VC firm Fuse closes $250M fund to invest in Pacific Northwest startups
Funding for startups in the Pacific Northwest (PNW) fell precipitously early this year. From January to March, PNW financing dipped 80% to $246 million, down from $1.2 billion during the same period in 2022.
But one venture capital firm is anticipating a recovery.
Fuse, a Bellevue, Washington-based early-stage venture outfit focused on PNW companies, today launched a $250 million investment fund focused on software and “AI-enabled” startups. The fund — Fuse’s second — is backed by state-affiliated accounts, foundations, universities and what Fuse describes as “many of the most high-profile Seattle-based software executives.”
“Our mission at Fuse is to be the go-to partner for early-stage founders building bleeding-edge software businesses located in the Pacific Northwest,” Brendan Wales, a Fuse co-founder and general partner, told TechCrunch via email. “Rather than going straight to large foundations and endowments, which we now have, we at first built a strategic limited partner base that consists of the world’s top technology leaders that live here and are our neighbors.”
Fuse’s new fund, which Wales refers to simply as “fund 2,” will back 30 to 35 companies — a smidge over the 24 investments that arose from Fuse’s $173 million inaugural fund. As it has in the past, Fuse will co-lead the funding rounds, writing checks between $1 million and $10 million.
Regarding the specific types of companies Fuse seeks to back with fund 2, Wales says that they’ll have to “automate business processes” and/or “make workers super human at their jobs.” The latter sounds like a tall order. But Wales gives the examples of existing Fuse portfolio companies like Carbon Robotics, which is developing autonomous robots that use lasers to zap weeds, and Quandri, which aims to bring process automation to insurance brokers and agencies.
“We have a track record of investing in and helping to build massive software businesses,” Wales said. “It’s one thing to build an AI product. It’s another to build an AI business that’s valuable.”
But, as a founder might astutely ask, why should a startup choose Fuse as an investment partner? After all, there’s no shortage of VCs lining up to throw cash at new AI ventures. According to a recent survey by PitchBook and Collision, nearly three-quarters of global VCs invested in AI over the past year; 14% of the respondents claimed that they made more than six investments in the space.
Wales asserts that Fuse is at the “epicenter” of AI innovation, Seattle (although that’s up for debate), and takes the time to get to know founders “extraordinarily early” in their journeys — providing resources like access to limited partners including former Nike COO Eric Sprunk, GitLab CRO Chris Weber and iCertis founder Samir Bodas.
“There are no hard and fast rules.
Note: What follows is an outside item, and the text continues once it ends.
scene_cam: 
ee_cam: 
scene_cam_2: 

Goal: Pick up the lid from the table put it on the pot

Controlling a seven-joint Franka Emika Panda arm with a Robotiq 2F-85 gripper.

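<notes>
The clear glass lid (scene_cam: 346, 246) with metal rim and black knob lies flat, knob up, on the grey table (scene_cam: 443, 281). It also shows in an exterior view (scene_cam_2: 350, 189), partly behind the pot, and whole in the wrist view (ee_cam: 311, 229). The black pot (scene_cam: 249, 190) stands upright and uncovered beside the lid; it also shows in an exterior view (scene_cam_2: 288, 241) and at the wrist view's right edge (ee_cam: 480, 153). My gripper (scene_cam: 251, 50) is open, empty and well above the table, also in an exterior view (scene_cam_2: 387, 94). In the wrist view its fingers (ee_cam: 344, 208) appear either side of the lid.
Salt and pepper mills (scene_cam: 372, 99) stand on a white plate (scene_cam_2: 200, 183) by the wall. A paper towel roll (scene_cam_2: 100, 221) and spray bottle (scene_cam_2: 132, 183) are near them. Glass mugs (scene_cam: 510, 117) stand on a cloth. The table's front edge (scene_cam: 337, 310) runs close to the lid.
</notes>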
The number one thing is that we want to engage with founders as early as possible — even if they have not left their current employer,” Wales said. “We will invest day one through Series A and will provide founders access to some of the top enterprise buyers as they seek to discover and scale product-market fit.”
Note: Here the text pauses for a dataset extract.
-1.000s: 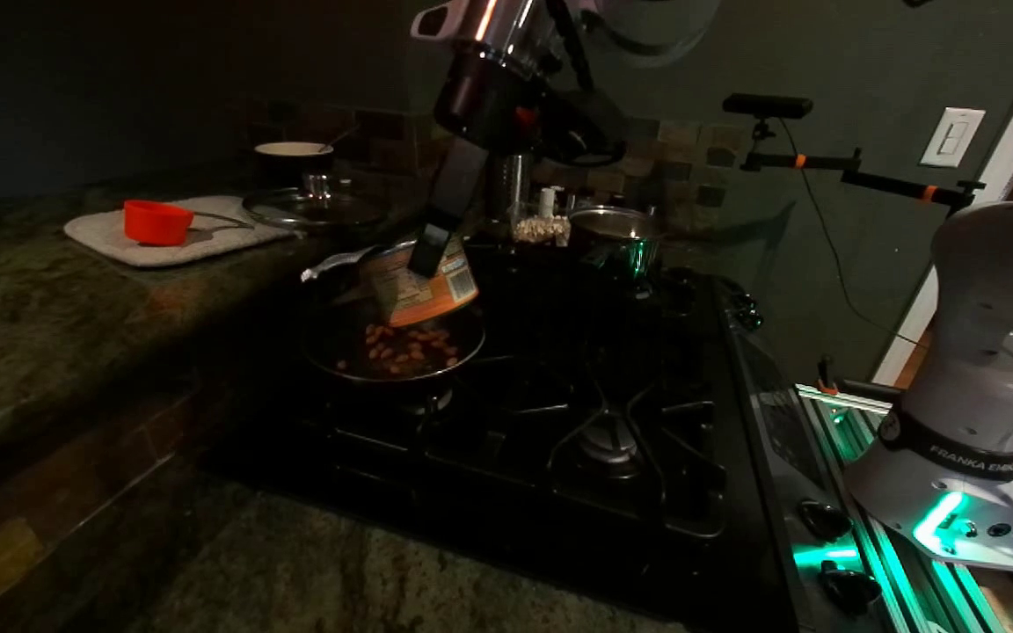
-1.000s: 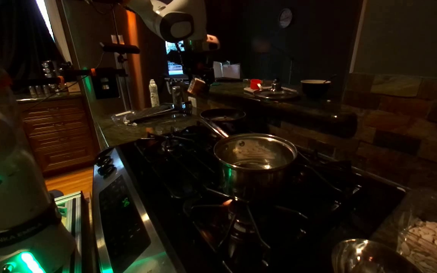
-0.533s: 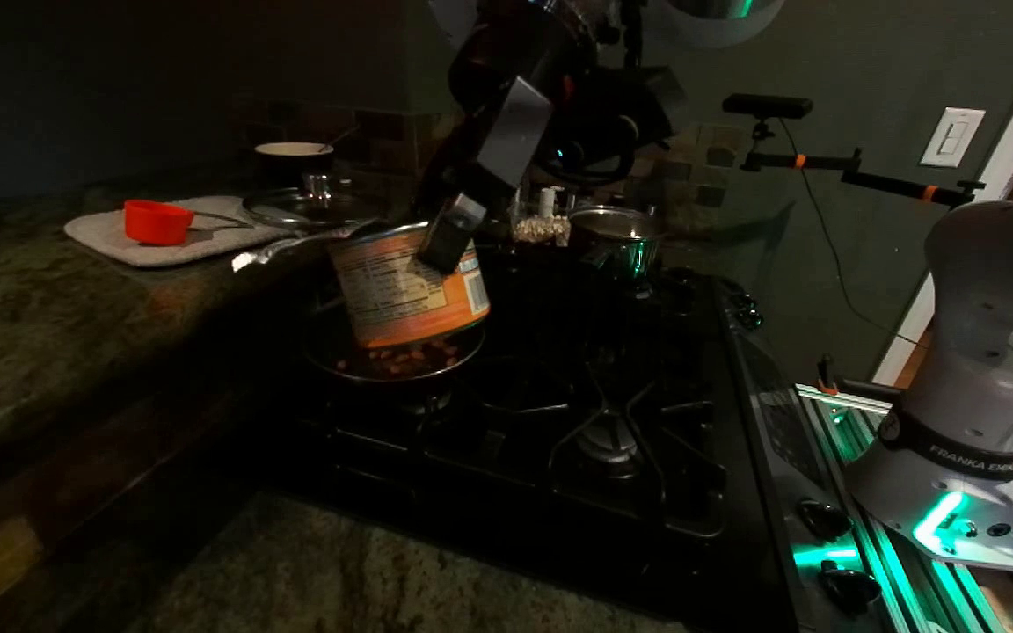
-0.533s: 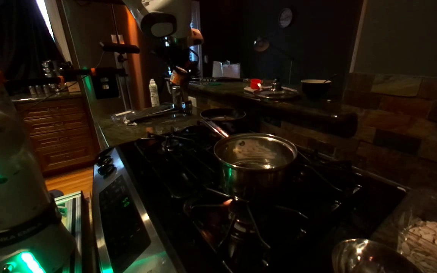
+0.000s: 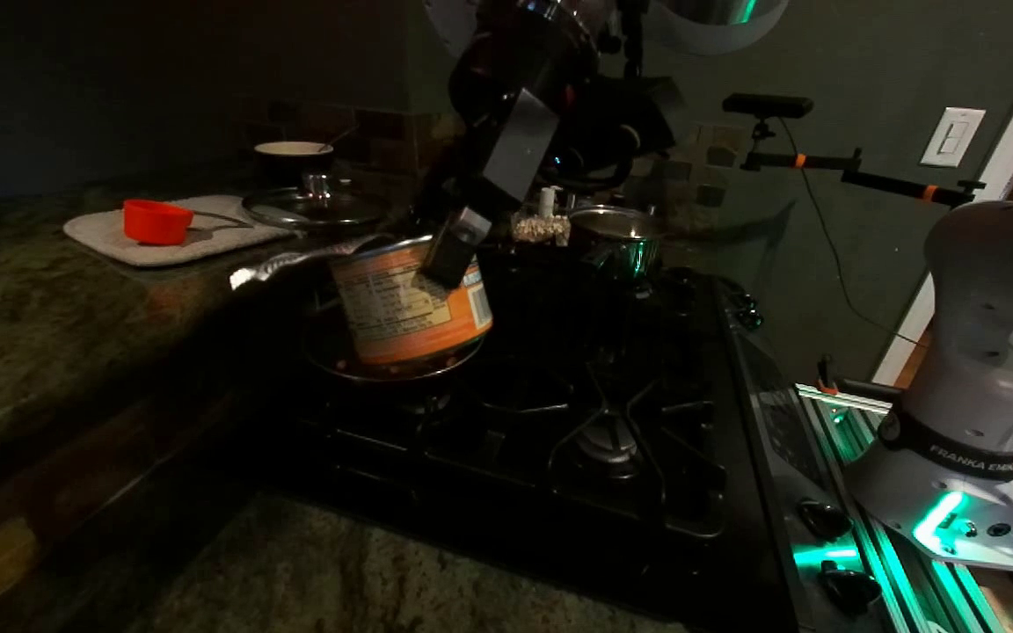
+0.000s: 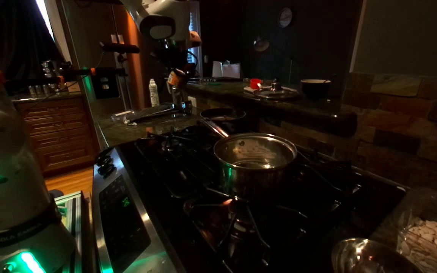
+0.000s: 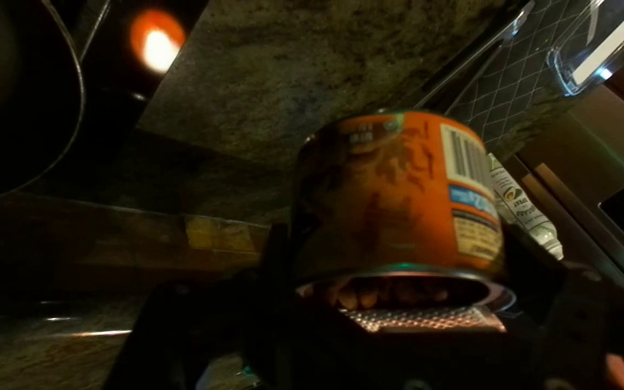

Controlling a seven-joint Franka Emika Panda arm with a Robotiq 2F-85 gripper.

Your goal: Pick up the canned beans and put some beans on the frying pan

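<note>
Canned beans [image 5: 408, 308] gripped in pincer [image 7: 398, 233], slightly tilted; fry. pan [image 6: 233, 119], w/ some beans [image 5: 449, 360], below & off to pincer's side. Pour prob. done; next: lower, set down lvl, release.

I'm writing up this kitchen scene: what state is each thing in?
Can: open, tilted, held aloft
Gripper: clamped on the can
Frying pan: uncovered
Beans: some in the can; a few in the frying pan
Steel pot: uncovered
Lid: off, right side up
Red cup: on pale mat
Dark bowl: uncovered
Spray bottle: upright
Stove display: lit green
</note>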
Wales also argues that Fuse’s roots in the Seattle entrepreneur scene give it an advantage where it concerns PNW startups over other, less “embedded” (e.g. San Francisco-based) VC firms.
Fuse — which now has over $420 million in committed capital, and whose portfolio firms span Splunk, DocuSign, Cloudera and Icertis — was founded by in 2020 by Wales, Kellan Carter, Cameron Borumand, John Connors, Satbir Khanuja and Seattle Seahawks linebacker Bobby Wagner. Carter and Borumand were formerly a part of Seattle-based Ignition Partners. John Connors was previously the CFO of Microsoft, whose headquarters is in Redmond. And Satbir Khanuja, an early Amazon executive, is the founder of DataSphere — which calls Bellevue home.
Fuse was started on the premise that the Seattle and broader PNW ecosystem was being greatly underserved, Wales said — despite there being over 100 unicorns funded in the region over the past decade. Most of Fuse’s limited partners live within 20 minutes of the VC firm’s office.
While the VC ecosystem in Seattle has changed for the better, arguably — Seattle ranked ninth in the Startup Genome’s annual global startup ecosystem rankings last year, up one position from its spot in 2021 — there’s still much work to be done. Venture capital funding to Seattle-based startups hit a six-year low in the first quarter amid the broader tech slowdown.
“There had not been a fund started here in over two decades that can lead Series A investments prior to us being founded,” Wales said. “By being in the epicenter of AI innovation — our office is five minutes from Microsoft — we felt strongly that founders would be attracted to a group that is local and willing to invest the time to get to know founders extraordinarily early in their journeys.”